The association between obesity, IR and PCO morphology could be explained by the contributing effect of IR on chronic anovulation of PCOS. Insulin resistance in obese PCOS women could be attributed to obesity as well as PCOS status per se. Insulin, through its own receptor, acts synergistically to LH enhancing steroidogenesis in PCOS theca cells [25], while it is also responsible for the increase of adrenal steroids in PCOS by enhancing the sensitivity of adrenals to ACTH [26]. Actually, hyperinsulinism has been shown to exert both quantitative and qualitative negative effects on the ovulatory status in PCOS. Indices of insulin resistance have been correlated with both reduced proportion of selectable follicles (6-9 mm follicles) and derangement of granulosa cells [16,27]. Furthermore, androgenic effect on excessive recruitment of small follicles has been shown to be mediated by upregulation of granulosa cell insulin-like growth factor receptor [28]. On the other hand, it seems that hyperinsulinism and/or insulin resistance could not be the primary cause of anovulation of PCOS, since contradictory data dispute the establishment of a strong relationship between hyperinsulinism and anovulation. Consequently, hyperinsulinism and/or insulin resistance has been viewed as an unspecific "second hit" that further worsens follicular arrest [16]. In conditions of severe hyperandrogenism, such as "classical" phenotypes of PCOS, the relationship between insulin resistance and follicular abnormalities seems to be overshadowed by the strong impact of increased androgen levels on follicular arrest and becomes apparent only by the additive effect of obesity.

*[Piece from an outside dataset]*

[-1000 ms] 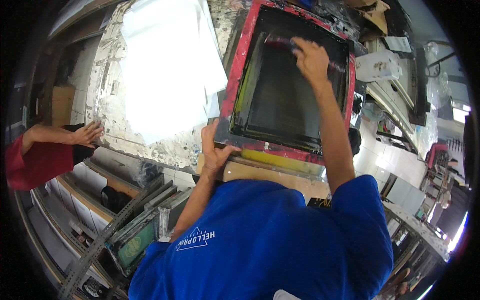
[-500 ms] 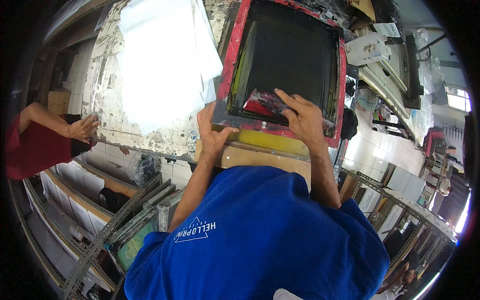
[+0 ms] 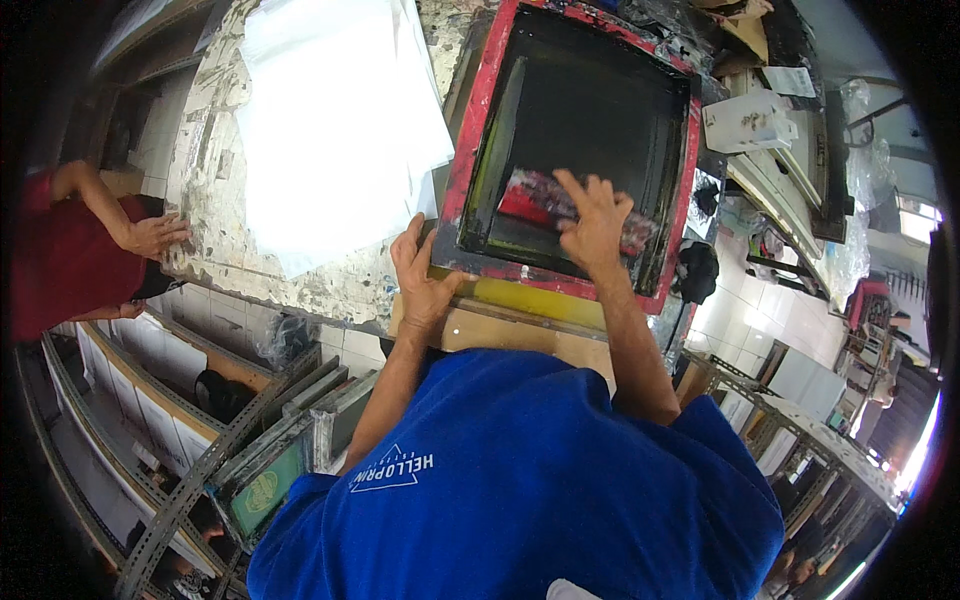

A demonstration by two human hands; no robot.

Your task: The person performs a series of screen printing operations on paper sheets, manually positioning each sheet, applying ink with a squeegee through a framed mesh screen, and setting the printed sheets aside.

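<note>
A screen printing frame with a red, paint-stained border lies tilted on the worktable, its mesh coated in black ink. Across the near part of the mesh lies a squeegee, smeared red and dark. My right hand is closed over its middle, index finger raised, and covers part of it. At the frame's near left corner is my left hand, with fingers spread and thumb by the near edge. Yellow material shows below the frame. A stack of white sheets lies left of it.
A person in a dark red shirt stands at the left, one hand at the edge of the stained worktable. Metal shelving fills the lower left. A white container and a rack stand to the right.
My right hand and the squeegee have shifted slightly right. My left hand's fingers have spread away from the frame's side. The other person's hand has moved a little, and their second hand now shows lower down.
</note>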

The role of ovarian ultrasound in the diagnosis of PCOS has been largely debated over the last decade. Although polycystic ovarian morphology was included in the Rotterdam criteria for the definition of the syndrome, many clinicians remain skeptical regarding its significance, as it is a common finding in healthy women (up to 25%) and the documentation of its presence depends on the examiner. Furthermore, the strong correlation of hyperandrogenemia with adverse metabolic outcomes has led to the latter gaining the central role in PCOS diagnostic criteria, with Androgen Excess Society defining PCOS as a “predominantly hyperandrogenic syndrome” in its position statement [29]. However, various studies have proven that polycystic ovarian morphology on ultrasound (PCO) correlates well with serum and, more importantly, intra-ovarian hyperandrogenism which play a key role in follicular arrest and anovulation characterizing PCOS. The results of our study confirm the above, showing a correlation of PCO with more severe hyperandrogenemia in “classical” PCOS phenotypes and with insulin resistance in overweight/obese patients. More studies are needed in order to clarify whether ovarian ultrasound could be useful as a marker of increased risk for adverse hormonal and metabolic parameters in women with “classic” PCOS.
A possible limitation of our study is that, due to limited accuracy of the ultrasound used, we were not able to obtain meaningful measurements from our patients regarding ovarian stroma and stroma/total area to help us classify them to phenotype I or II. Hence, such results are not mentioned.